Mostly separate from the recent infusion of federal infrastructure funding the state is poised to receive, the nine bills moving through the Senate deal primarily with state funds and previously available federal money — although some of the legislation now includes dollars from the American Rescue Plan Act passed by Congress in March.

Sen. Mike Cuffe, a Eureka Republican and vice chair of the joint Long-Range Planning Appropriations Subcommittee, carried the entire legislative package in Senate, all of which had originated in the House. Another member of that panel, Sen. Ellie Boldman, D-Missoula, took note of the relatively harmonious nature of the committee’s work amid what has at times been a bitterly partisan session.

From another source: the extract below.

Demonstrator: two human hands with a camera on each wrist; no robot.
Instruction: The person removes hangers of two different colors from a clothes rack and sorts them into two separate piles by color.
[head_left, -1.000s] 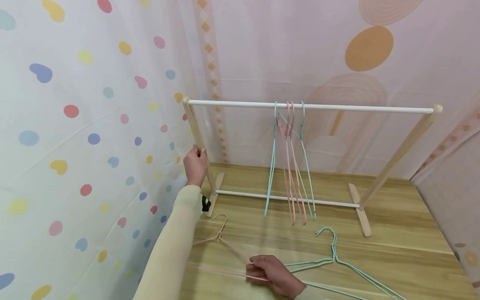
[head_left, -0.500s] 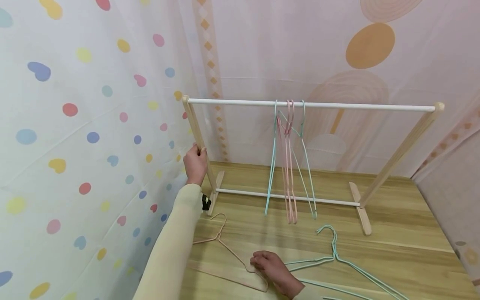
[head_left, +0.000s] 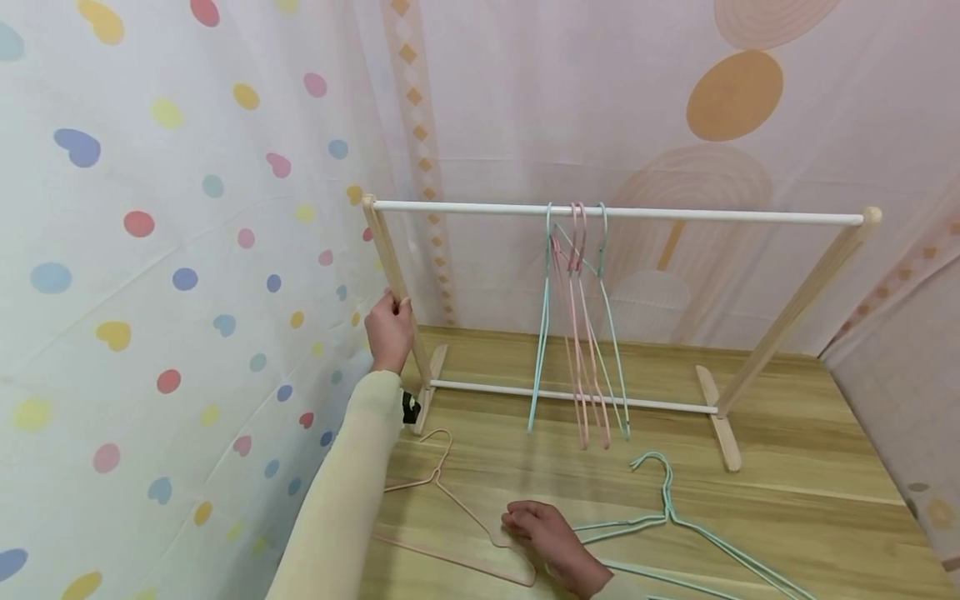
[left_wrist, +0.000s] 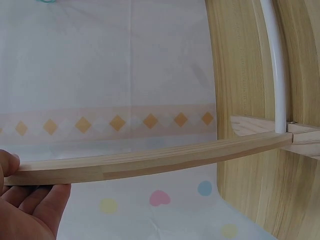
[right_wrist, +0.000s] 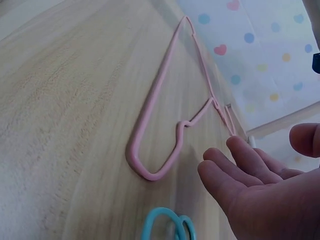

“When it comes to our state infrastructure, in the next few bills you’re going to hear today, it’s really just such a wonderful bipartisan and collaborative effort,” Boldman said. “Every once in a while there’s some good news here, and these bills are just great for our state, and I think it’s some much-needed relief for our infrastructure around the state.”

House Bill 14 had originally been the main bonding bill for the state budget covering fiscal years 2022 and 2023. But with the passage of ARPA, the $140.8 million authorized in the bill now comes from a combination of ARPA and general fund money.

Cuffe noted that the funding for the six major construction projects in the bill now includes $37.5 million from ARPA, along with $21.3 million in funds and donations provided by the university system.

Most of the other bills include smaller amounts of money for more targeted purposes, including grants for cultural projects, renewable resource projects and restoration. House Bill 5 authorizes $274.2 million for capital development projects, and House Bill 8 authorizes up to $78.6 million in loans for water projects.

House Bill 10 appropriates $53.5 million for large IT projects, and House Bill 11 taps the Treasure State Endowment Program for water, wastewater and bridge projects totaling $19 million.

House Bill 12 is the product of negotiations last legislative session that resulted in funding for the Montana Heritage Center Museum in Helena. As a compromise, the Montana Historic Preservation Program will direct $5.5 million over the next two years to smaller historic preservation projects in more rural parts of the state.

All of the bills passed second reading by large, bipartisan margins. A final vote is needed for each of them before either moving to the governor’s desk or back to the House to deal with amendments.